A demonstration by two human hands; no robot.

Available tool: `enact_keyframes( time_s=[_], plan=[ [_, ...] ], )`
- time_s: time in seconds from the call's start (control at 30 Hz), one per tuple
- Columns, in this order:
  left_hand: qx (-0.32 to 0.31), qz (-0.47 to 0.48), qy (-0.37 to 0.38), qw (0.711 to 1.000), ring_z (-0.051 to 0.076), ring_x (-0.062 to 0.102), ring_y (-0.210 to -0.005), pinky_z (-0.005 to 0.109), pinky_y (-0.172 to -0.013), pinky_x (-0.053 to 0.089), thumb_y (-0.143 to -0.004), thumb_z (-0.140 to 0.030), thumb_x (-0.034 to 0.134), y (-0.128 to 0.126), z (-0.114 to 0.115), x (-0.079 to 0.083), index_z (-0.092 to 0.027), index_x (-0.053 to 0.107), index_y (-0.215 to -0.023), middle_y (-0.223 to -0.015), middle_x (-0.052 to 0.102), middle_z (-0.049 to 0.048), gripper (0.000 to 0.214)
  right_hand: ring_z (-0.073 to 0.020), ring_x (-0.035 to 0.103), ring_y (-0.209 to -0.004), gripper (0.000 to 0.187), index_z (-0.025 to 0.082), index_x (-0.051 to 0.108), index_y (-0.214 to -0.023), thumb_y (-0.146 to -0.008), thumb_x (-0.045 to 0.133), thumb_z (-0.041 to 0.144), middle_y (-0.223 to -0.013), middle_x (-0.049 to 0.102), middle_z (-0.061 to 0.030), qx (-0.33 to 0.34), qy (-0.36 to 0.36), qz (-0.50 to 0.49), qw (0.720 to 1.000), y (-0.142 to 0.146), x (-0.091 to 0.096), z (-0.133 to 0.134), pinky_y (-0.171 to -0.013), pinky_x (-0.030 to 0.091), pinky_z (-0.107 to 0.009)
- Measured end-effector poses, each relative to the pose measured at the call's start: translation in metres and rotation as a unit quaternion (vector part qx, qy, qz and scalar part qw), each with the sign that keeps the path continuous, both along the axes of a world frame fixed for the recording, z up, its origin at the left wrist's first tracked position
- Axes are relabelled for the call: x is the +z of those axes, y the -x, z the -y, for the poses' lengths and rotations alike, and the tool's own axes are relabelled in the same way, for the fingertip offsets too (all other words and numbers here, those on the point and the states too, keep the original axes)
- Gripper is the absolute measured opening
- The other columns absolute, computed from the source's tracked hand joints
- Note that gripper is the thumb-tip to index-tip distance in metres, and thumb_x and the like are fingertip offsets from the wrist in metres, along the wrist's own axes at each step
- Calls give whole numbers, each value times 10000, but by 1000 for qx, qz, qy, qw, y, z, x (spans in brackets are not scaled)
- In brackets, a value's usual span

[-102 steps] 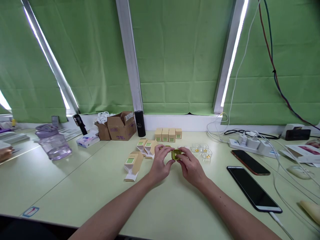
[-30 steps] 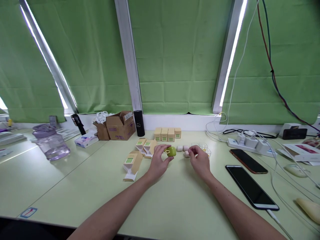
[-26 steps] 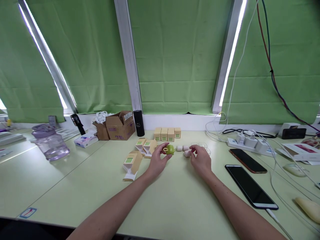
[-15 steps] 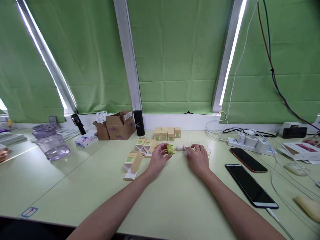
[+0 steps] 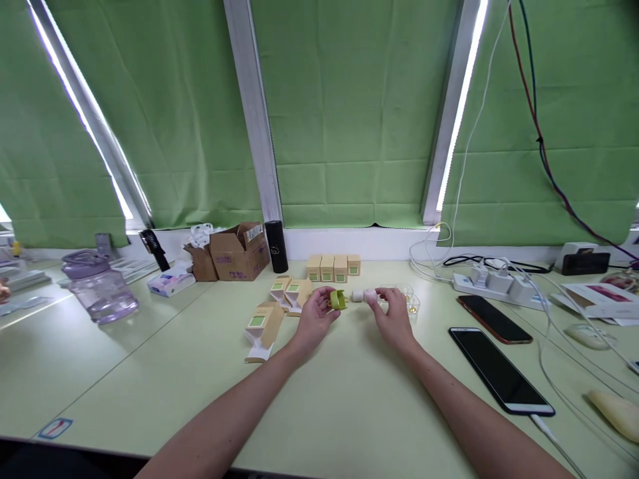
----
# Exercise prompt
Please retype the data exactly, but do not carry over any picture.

# Solved exercise
A demonstration by two human hands; no robot.

Available tool: `enact_keyframes( time_s=[_], plan=[ [_, ...] ], )`
- time_s: time in seconds from the call's start (control at 30 Hz), one per tuple
- Columns, in this order:
  left_hand: qx (-0.32 to 0.31), qz (-0.47 to 0.48), qy (-0.37 to 0.38), qw (0.711 to 1.000), ring_z (-0.051 to 0.076), ring_x (-0.062 to 0.102), ring_y (-0.210 to -0.005), pinky_z (-0.005 to 0.109), pinky_y (-0.172 to -0.013), pinky_x (-0.053 to 0.089), thumb_y (-0.143 to -0.004), thumb_z (-0.140 to 0.030), thumb_x (-0.034 to 0.134), y (-0.128 to 0.126), z (-0.114 to 0.115), x (-0.079 to 0.083), index_z (-0.092 to 0.027), index_x (-0.053 to 0.107), index_y (-0.215 to -0.023), middle_y (-0.223 to -0.015), middle_x (-0.052 to 0.102), middle_z (-0.049 to 0.048), gripper (0.000 to 0.214)
  right_hand: ring_z (-0.073 to 0.020), ring_x (-0.035 to 0.103), ring_y (-0.209 to -0.004), gripper (0.000 to 0.187), index_z (-0.025 to 0.082), index_x (-0.051 to 0.108), index_y (-0.214 to -0.023), thumb_y (-0.146 to -0.008), thumb_x (-0.045 to 0.133), thumb_z (-0.041 to 0.144), middle_y (-0.223 to -0.013), middle_x (-0.049 to 0.102), middle_z (-0.061 to 0.030), qx (-0.33 to 0.34), qy (-0.36 to 0.36), qz (-0.50 to 0.49), qw (0.720 to 1.000), y (-0.142 to 0.146), x (-0.091 to 0.096), z (-0.133 to 0.134), pinky_y (-0.171 to -0.013), pinky_x (-0.030 to 0.091), pinky_z (-0.107 to 0.009)
- Measured end-effector poses, each relative to the pose measured at the call's start: translation in metres and rotation as a unit quaternion (vector part qx, qy, qz and scalar part qw), each with the sign that keeps the path continuous, both along the axes of a world frame fixed for the recording, z up, its origin at the left wrist's first tracked position
- Axes are relabelled for the call: x is the +z of those axes, y the -x, z the -y, for the poses' lengths and rotations alike, and the tool's own axes are relabelled in the same way, for the fingertip offsets too (all other words and numbers here, those on the point and the states too, keep the original axes)
- Gripper is the absolute measured opening
- The other columns absolute, computed from the source's tracked hand joints
- Note that gripper is the thumb-tip to index-tip distance in metres, and thumb_x and the like are fingertip offsets from the wrist in metres, along the wrist's own axes at each step
- Calls give whole numbers, each value times 10000, but by 1000 for qx, qz, qy, qw, y, z, x (spans in brackets are not scaled)
- In brackets, a value's usual span

[-102 steps] 
[-30 steps] 
[-26 steps] 
[-15 steps] 
[+0 steps] 

The answer has been given in its entirety.